歌による仰せごとを、撰者の公任に成り代わってとりつげば、次のようになる。


 男どもよ、女は万夜経るだろうとか、若い女が未練がましくものつまんだとか、多情だとか昔から言われるけれども、男木のお蔭を以てその許で暮らすのであるから、木の小枝に咲くお花を見て当然であろうなあ。それにしても、男のさがの弱さよ。ゆきふれば小枝は折れる、知らぬまにゆきふる、世の中に男木など絶えてしまえばどれほど長閑なことかと、昔から嘆くが当然であるなあ。

 


 「みる」という言葉は、目で見るという意味の他に、顔を合わせる、体験する、世話をする、結婚する、異性と関係するなどという意味を、もとより孕んでいることは、今でも知られている。古語辞典を見れば記されてある。

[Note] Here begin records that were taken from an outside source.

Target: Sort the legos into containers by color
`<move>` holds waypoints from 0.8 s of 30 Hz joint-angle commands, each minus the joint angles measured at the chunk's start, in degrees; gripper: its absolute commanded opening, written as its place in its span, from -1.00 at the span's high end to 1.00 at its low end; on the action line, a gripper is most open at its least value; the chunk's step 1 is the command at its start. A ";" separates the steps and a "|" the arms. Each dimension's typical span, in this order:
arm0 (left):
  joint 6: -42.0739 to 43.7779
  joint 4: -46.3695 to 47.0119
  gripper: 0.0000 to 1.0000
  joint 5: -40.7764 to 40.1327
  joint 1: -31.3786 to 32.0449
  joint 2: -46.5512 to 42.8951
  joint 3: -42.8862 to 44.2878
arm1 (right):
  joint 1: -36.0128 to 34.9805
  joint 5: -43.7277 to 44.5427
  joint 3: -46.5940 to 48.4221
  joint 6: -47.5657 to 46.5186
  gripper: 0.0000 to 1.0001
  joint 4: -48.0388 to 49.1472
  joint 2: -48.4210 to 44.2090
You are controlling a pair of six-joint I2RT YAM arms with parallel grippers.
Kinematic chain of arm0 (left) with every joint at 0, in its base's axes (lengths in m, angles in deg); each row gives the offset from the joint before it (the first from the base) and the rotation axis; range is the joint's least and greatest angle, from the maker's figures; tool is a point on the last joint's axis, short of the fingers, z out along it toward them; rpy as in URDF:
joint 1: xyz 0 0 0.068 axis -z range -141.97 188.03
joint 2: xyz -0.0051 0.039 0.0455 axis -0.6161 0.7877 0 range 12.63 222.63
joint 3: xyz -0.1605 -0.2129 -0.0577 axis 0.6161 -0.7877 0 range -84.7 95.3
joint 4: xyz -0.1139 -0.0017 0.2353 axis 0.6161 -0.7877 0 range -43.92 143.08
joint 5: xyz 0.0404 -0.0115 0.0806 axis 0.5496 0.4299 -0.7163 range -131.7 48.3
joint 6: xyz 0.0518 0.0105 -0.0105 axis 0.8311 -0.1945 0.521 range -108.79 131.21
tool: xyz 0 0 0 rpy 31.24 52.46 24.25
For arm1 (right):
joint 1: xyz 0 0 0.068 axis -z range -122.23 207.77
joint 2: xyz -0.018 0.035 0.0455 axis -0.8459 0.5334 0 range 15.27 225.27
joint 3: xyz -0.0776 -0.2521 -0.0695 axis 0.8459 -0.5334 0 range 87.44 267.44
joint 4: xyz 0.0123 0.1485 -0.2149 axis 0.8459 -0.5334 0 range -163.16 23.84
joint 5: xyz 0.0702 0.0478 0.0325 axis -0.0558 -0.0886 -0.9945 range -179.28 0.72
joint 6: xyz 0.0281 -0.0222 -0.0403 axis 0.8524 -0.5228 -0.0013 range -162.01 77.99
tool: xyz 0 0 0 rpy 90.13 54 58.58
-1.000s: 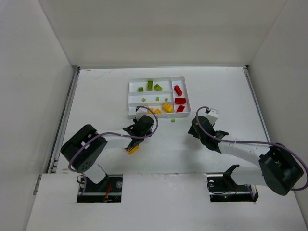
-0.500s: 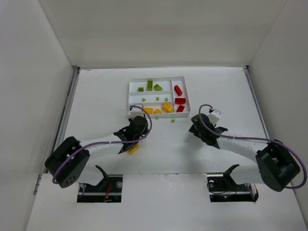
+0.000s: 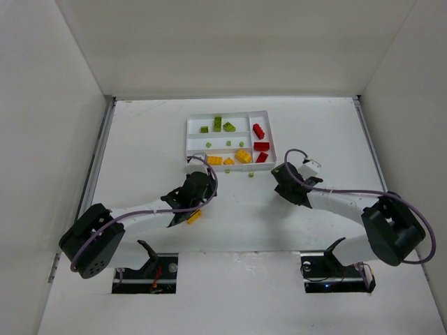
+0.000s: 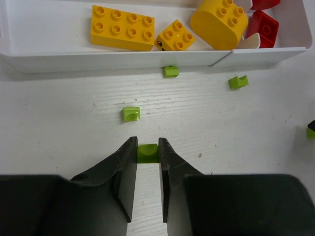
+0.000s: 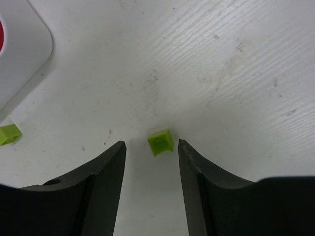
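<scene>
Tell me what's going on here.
They're sorting lego bricks by colour into a white tray. The left gripper is closed on a tiny green piece on the table in front of the tray. The right gripper is open, straddling another small green cube without touching it. A few green bits lie loose nearby.

Left wrist view: top red lego (image 4: 266, 3) shows only a sliver at the upper edge. A green bit (image 4: 310, 132) is cut by the right edge. Pinched green lego (image 4: 147, 152) sits between the left fingers (image 4: 125, 172); on the bench (image 4: 59, 113) or lifted, not determinable.

Right wrist view: tray (image 5: 22, 44) shows one corner only. Edge green lego (image 5: 9, 133) is clipped at left.

Top view: both arms' fingertips are hidden under the wrists. Loose green speck (image 3: 251, 174) is too small to resolve shape.
</scene>
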 commanded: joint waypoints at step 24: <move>-1.69 4.25 0.73 3.15 -2.80 -2.72 -2.13 | -5.01 -3.93 11.43 -5.44 0.38 3.90 9.92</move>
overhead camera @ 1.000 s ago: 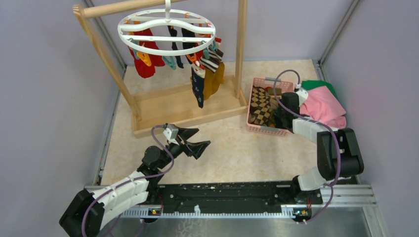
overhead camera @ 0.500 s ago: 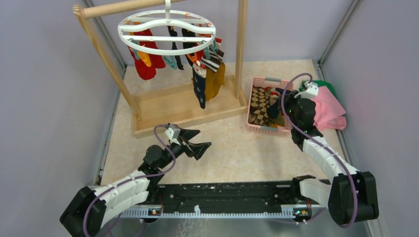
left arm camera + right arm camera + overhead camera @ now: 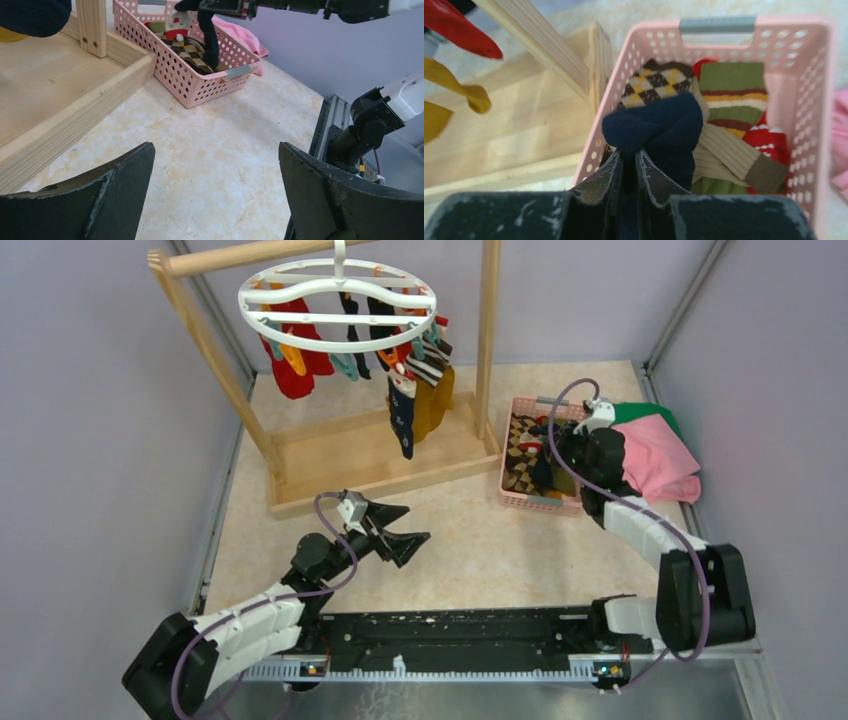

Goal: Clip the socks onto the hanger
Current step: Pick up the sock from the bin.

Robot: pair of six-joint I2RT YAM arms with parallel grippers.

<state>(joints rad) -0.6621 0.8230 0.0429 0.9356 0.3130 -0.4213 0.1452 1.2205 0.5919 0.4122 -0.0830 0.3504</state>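
Note:
The white round hanger [image 3: 337,298] hangs from the wooden rack at the back left, with several socks [image 3: 412,400] clipped under it. My right gripper [image 3: 629,152] is shut on a navy sock [image 3: 664,127] and holds it over the pink basket [image 3: 512,498]; the sock also shows in the left wrist view [image 3: 210,40]. More socks lie in the basket: brown argyle [image 3: 656,80], green striped [image 3: 731,90], red [image 3: 769,140]. My left gripper [image 3: 400,525] is open and empty above the table, in front of the rack base.
The wooden rack base [image 3: 370,455] and its right post [image 3: 489,330] stand between the hanger and the basket. A pink folded cloth [image 3: 655,462] on a green cloth [image 3: 640,412] lies right of the basket. Purple walls close in on both sides.
My right arm swung from the basket's right side back over it, with the navy sock now in its jaws. The left arm has barely moved.

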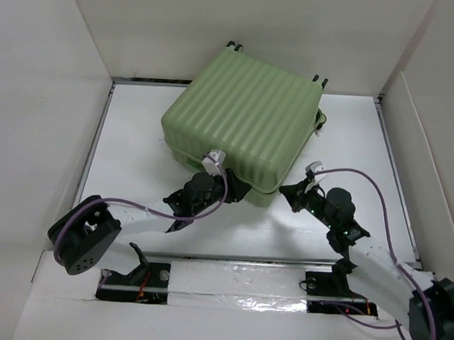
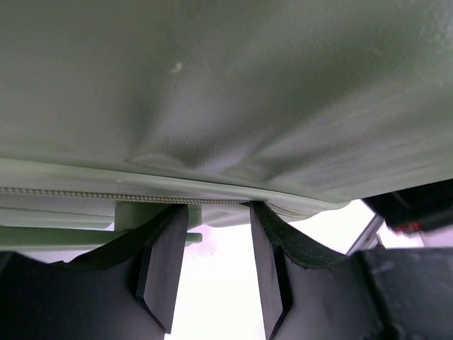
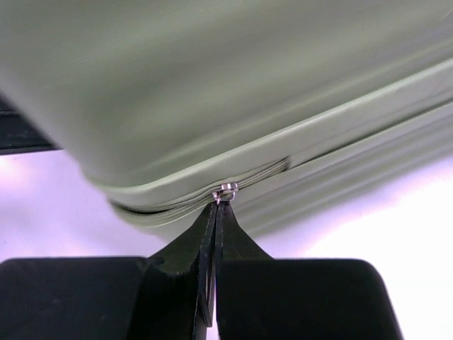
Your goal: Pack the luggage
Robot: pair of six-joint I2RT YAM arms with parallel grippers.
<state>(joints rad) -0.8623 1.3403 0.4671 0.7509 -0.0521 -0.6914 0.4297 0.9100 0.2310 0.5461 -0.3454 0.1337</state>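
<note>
The luggage lies closed, ribbed shell up, at the far middle of the white table, with its wheels toward the back wall. White side panels box the table in on left and right.

My left gripper is parted with nothing between the fingers. Its tips are up against the zip seam on the near edge.

My right gripper is pinched closed on the zipper pull at the near right corner.
</note>
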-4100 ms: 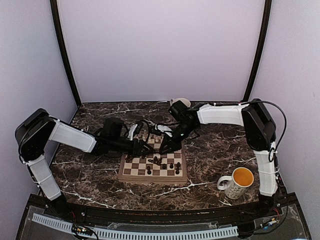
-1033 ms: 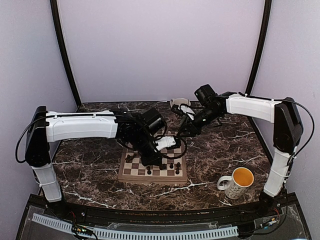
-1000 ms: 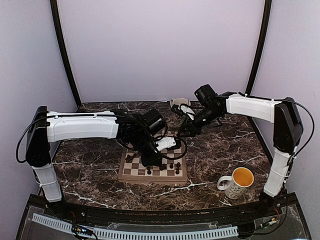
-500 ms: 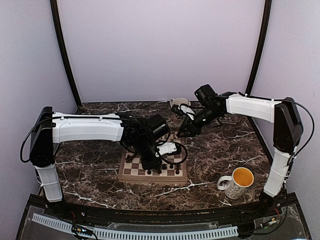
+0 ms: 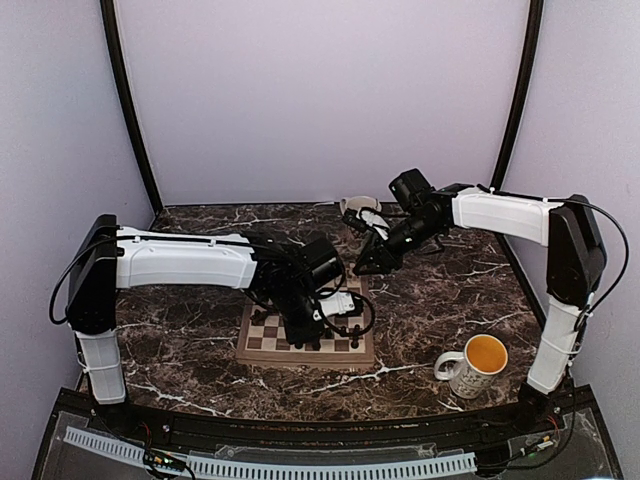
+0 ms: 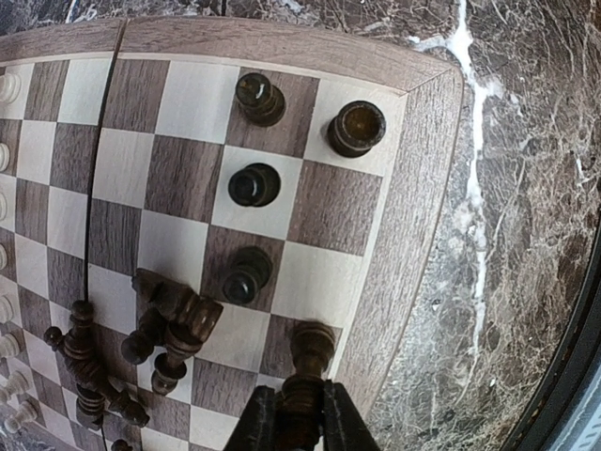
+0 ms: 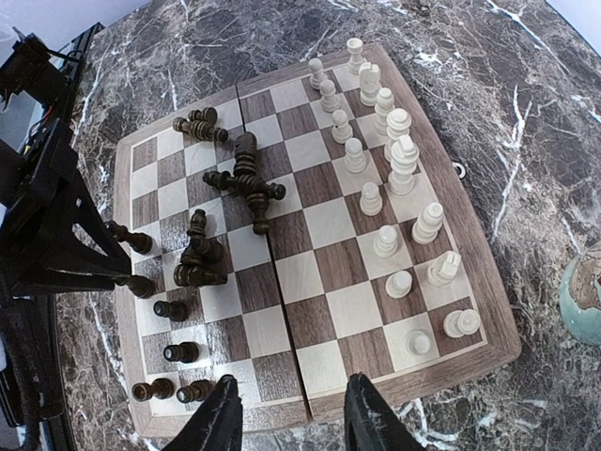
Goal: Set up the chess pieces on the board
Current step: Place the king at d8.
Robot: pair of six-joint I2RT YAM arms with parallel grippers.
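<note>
The board (image 5: 300,358) lies mid-table. My left gripper (image 6: 293,425) (image 5: 312,328) is shut on a dark chess piece (image 6: 313,346), which it holds over a dark square by the board's border (image 6: 413,216). Dark pieces (image 6: 254,185) stand on nearby squares, and others lie toppled (image 6: 169,324). In the right wrist view, cream-white pieces (image 7: 394,188) stand in two rows along one side of the board (image 7: 413,376). On its other half, dark pieces lie in heaps (image 7: 235,178). My right gripper (image 7: 293,420) (image 5: 362,262) hovers open and empty above the board's far edge.
A white mug (image 5: 472,365) with an orange inside stands at the front right. A pale round object (image 5: 360,208) sits at the back of the table. A small globe-like ball (image 7: 584,296) shows beside the board. A small ring (image 7: 459,170) lies on the marble.
My left arm has swung toward the near right part of the board, carrying the dark piece. The right arm has stayed still.
</note>
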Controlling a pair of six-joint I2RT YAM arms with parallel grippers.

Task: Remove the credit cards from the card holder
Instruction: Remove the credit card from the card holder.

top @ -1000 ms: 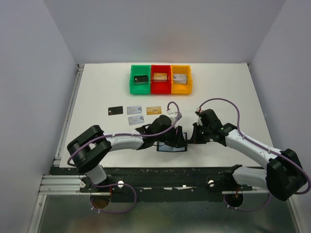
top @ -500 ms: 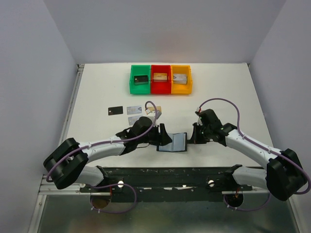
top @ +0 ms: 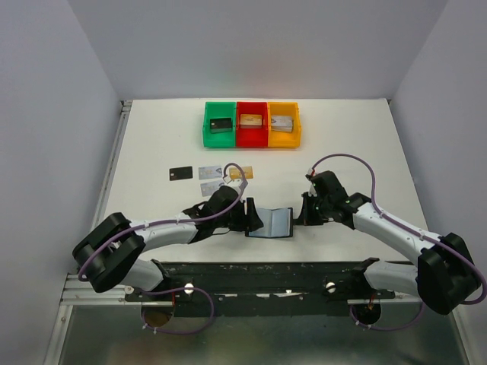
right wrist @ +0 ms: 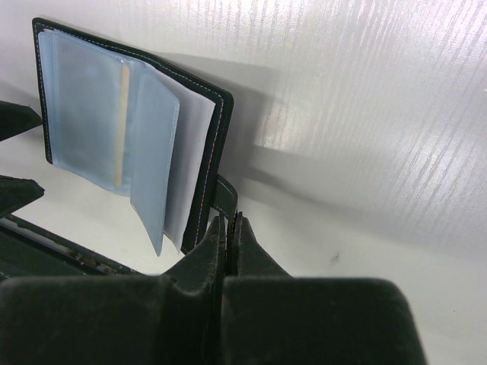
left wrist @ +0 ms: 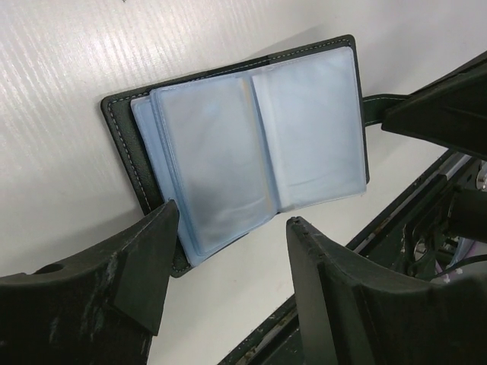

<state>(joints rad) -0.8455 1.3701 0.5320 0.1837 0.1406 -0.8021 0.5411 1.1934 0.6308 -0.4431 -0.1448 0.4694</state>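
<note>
The card holder [top: 275, 222] lies spread open, its right edge pinched in the closed jaws of the right gripper [right wrist: 228, 228], the left gripper [left wrist: 232, 251] gaping empty over its left edge, the credit cards [top: 209, 172] beyond its left side

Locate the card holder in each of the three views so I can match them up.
Top external: card holder lies open just below centre, immediately left of the right claw.
Left wrist: it fills the upper middle, clear sleeves facing the camera.
Right wrist: upper left, seen from its strap side.
Shared landmark: the right claw, shut on that black strap at the holder's edge, shows in all three.
</note>
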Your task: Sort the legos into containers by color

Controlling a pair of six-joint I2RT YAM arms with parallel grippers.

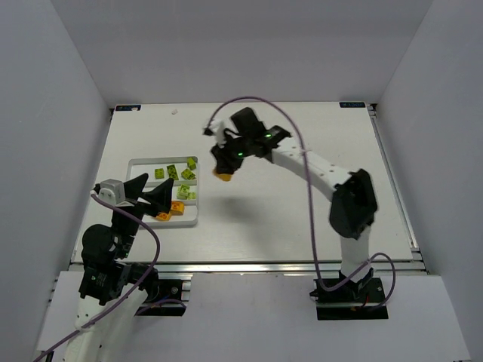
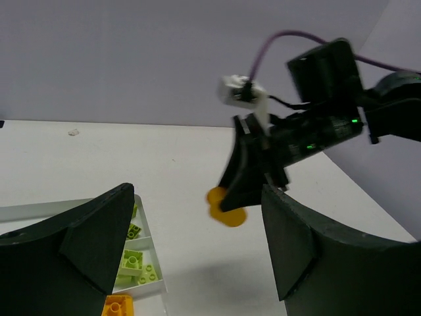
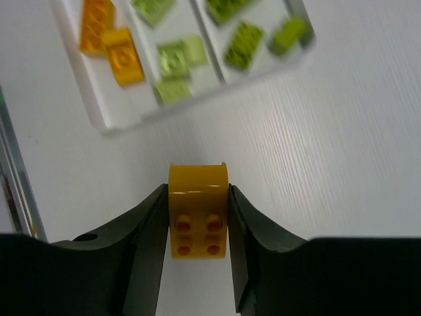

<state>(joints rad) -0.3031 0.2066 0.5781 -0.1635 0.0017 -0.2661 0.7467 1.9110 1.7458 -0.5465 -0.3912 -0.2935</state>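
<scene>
My right gripper (image 1: 223, 172) is shut on an orange-yellow lego (image 3: 198, 209), held in the air just right of the white tray (image 1: 139, 161); the lego also shows in the top view (image 1: 222, 176) and the left wrist view (image 2: 225, 209). The tray (image 3: 108, 117) holds several lime green legos (image 1: 181, 173) in its far compartments and orange legos (image 1: 175, 209) in the near one. My left gripper (image 1: 162, 197) is open and empty, over the tray's near part. In the left wrist view green legos (image 2: 135, 263) and an orange one (image 2: 117, 306) lie between its fingers.
The white table (image 1: 302, 219) stretches right of the tray. A metal rail (image 1: 249, 266) runs along the near edge. Grey walls (image 1: 45, 128) enclose the sides and back. A purple cable (image 1: 302, 143) arcs above the right arm.
</scene>
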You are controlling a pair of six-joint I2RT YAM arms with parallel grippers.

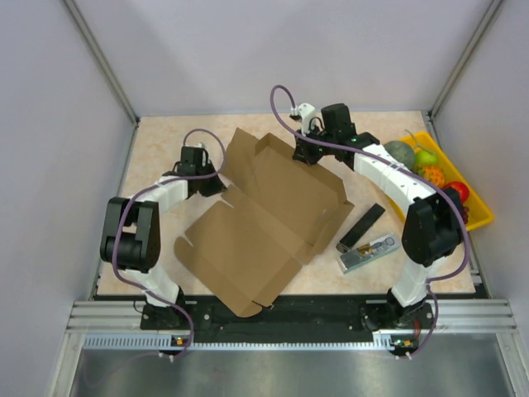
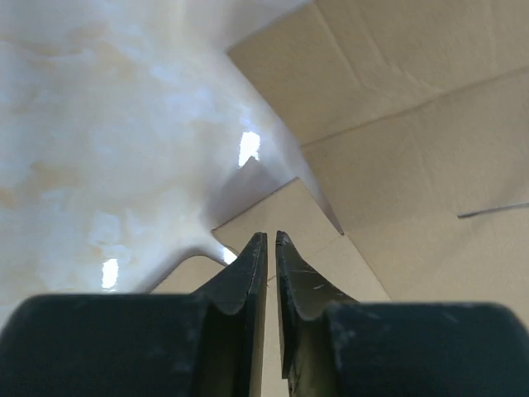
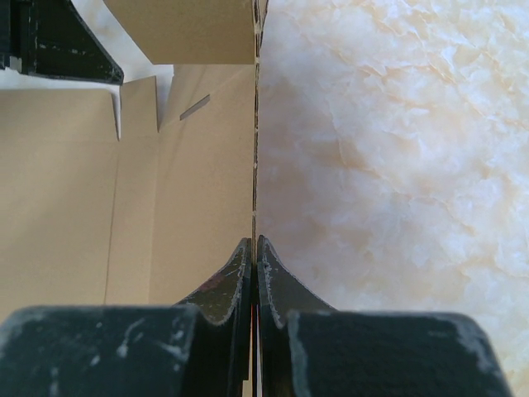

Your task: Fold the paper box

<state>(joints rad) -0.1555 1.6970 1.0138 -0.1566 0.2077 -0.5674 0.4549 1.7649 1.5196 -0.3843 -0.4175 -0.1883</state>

多様な意味のうち、この歌での唯一正当な意味は、花を目で見る(観賞する)だとして、その他の意味は排除される。これは近代人の理性的で論理的判断であるため、永久に揺るぎようがない。かくして、清少納言の「同じ言なれども、聞き耳異なるもの」それが我々の言葉であるとか、藤原俊成の、歌言葉は「浮言綺語の戯れ」のようなもの、そこに歌の趣旨が顕れるという言語観を曲解するか無視することになる。

 
 和歌は、言葉の多様な戯れをすべて受け入れ、逆手にとって複数の意味を表現する。言わば言葉の戯れを利用した文芸である。



 伝授 清原のおうな

 
 鶴の齢を賜ったという媼の秘儀伝授を書き記している。

 聞書 かき人しらず


  『金玉集』の原文は、『群書類従』巻第百五十九金玉集による。漢字かな混じりの表記など、必ずしもそのままではない。又、歌番はないが附した。